Estou tentado a dizer que é de rock que se trata, mas desde bem cedo na audição do disco homónimo e debutante de Chelsea Light Moving, Sleeping Where I Fall, que Thurston Moore e companhia mostram não ser um spin-of daquilo que eram os Sonic Youth – como, de resto, tem feito Lee Ranaldo, na sua mais recente incursão em nome próprio. Moore está numa crise de meia idade, mas isso parece dar os seus bons frutos: Chelsea Light Moving preenche o espaço que separava os seus riffs de outros terrenos musicais, representando uma expensão de frescura no percurso do norte-americano. Invariavelmente, neste disco aquele que é um dos rockers mais adorados pela cultura indie anda pelas paragens mais pesadas.

Não há equívocos, contudo, no que diz respeito ao som de guitarra: cada malha tem um cunho inconfundível do ex-Sonic Youth e as comparações com a sua banda maior não serão poucas, nem infundadas. Mas, rapidamente, aquilo que seria apenas um momento de ruído, típico dos nova-iorquinos, transforma-se num extasiante tremolo picking, acompanhando por um não menos frenético blast beat de bateria. Sim, de repente,Alighted, a que cabe a tarefa de abrir as hostilidades, deixa de ser uma música de indie rock segundo mandam as regras que os próprios autores de Daydream Nation escreveram na história e passa a ser black metal, com um bom toque de noise para fechar tudo.

Não será este o único exemplo das explorações dos minérios que costumam dar dores de cabeça ao melómano mais preconceituoso – aliás, não é uma variante do que fazem os Chelsea Light Moving, mas antes uma constante neste disco. Lip, pelo seu lado, cresce até a um punk hardcore de fuzz bem grave e carregado, quase a destilar sludge, para em dissonância desembocar novamente numa Escandinávia incendiária, com laivos de inícios de anos 90; Burroughs também não se demora a abraçar um ruído tão punk quanto Melviano, num crescendo ruidoso.

É curioso ver para que lados se mexe Moore nestes tempos sem a sua linguagem principal, que eram os Sonic Youth. E não é menos curioso verificar que o resultado, uma síntese muito própria de frequências mais pesadas, reveladora de que a música do norte-americano não se tem estagnado em fórmulas, respeite todas as formas canônicas para um disco de rock. Chelsea Light Moving não vive de novidade, nem tampouco de originalidade, não cria um significado novo – pelo menos não para toda a gente. Surge como uma ponte que junta duas margens nada distantes, a do belo e a do pesado, e fá-lo sem descaracterizar os antecedentes do mentor do projecto.

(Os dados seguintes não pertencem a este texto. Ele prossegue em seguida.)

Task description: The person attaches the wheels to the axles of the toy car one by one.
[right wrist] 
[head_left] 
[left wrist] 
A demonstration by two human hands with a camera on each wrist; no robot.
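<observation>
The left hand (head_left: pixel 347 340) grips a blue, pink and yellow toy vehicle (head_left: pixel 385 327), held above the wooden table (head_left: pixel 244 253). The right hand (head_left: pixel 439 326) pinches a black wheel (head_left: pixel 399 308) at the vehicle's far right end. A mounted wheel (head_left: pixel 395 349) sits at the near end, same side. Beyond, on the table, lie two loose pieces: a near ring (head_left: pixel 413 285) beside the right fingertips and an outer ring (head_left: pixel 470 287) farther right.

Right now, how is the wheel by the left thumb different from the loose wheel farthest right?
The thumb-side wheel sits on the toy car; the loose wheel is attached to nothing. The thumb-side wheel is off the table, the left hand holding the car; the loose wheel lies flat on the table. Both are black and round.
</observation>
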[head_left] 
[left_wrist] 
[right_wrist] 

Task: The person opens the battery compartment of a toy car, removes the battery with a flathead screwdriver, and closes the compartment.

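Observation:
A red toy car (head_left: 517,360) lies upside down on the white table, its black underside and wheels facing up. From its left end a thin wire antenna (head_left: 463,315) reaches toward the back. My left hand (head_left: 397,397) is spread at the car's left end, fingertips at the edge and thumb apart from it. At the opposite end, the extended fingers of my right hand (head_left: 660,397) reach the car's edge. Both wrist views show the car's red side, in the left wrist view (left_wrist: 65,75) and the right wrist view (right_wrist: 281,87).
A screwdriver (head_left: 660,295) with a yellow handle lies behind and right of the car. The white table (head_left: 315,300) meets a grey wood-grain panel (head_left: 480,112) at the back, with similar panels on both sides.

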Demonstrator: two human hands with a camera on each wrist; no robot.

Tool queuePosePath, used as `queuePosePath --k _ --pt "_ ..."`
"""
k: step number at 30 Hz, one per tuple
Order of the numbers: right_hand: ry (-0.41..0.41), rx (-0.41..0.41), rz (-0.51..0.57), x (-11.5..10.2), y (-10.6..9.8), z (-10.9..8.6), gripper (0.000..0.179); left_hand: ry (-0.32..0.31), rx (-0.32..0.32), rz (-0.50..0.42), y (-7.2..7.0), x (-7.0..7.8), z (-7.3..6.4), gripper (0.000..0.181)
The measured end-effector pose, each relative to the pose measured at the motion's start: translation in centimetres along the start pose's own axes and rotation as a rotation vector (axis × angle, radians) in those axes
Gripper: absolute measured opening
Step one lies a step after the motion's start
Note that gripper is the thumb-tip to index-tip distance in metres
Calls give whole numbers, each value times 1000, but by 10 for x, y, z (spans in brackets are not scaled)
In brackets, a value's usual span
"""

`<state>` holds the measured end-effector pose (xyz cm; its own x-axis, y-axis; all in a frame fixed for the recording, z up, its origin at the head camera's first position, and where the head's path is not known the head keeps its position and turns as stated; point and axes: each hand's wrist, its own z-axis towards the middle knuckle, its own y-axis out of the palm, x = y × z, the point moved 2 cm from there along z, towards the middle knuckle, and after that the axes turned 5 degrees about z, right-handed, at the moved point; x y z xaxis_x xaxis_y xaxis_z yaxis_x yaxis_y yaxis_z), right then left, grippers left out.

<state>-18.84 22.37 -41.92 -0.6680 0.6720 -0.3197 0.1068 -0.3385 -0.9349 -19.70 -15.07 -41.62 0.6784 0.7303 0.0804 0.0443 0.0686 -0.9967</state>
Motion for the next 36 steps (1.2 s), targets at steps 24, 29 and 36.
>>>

Em última instância, é obvio que não é a idade que vai travar a vontade de explorar de Moore e das pessoas por quem sempre se fez rodear. Pode estar em plena crise de meia idade e não serão poucos os fãs a perguntar “para onde raio está ele a ir?”, mas tomara que todas as crises de meia idade tivessem a sobriedade para não caírem nos lugares comuns da falta de qualidade e da repetição de argumentos. Já nem todos têm estofo para fazer um álbum de indie rock que não encaixe na etiqueta. Os Chelsea Light Moving têm, ainda. Resta saber se a idade vai pesar mais aos fãs dos Sonic Youth do que ao próprio Thurston Moore.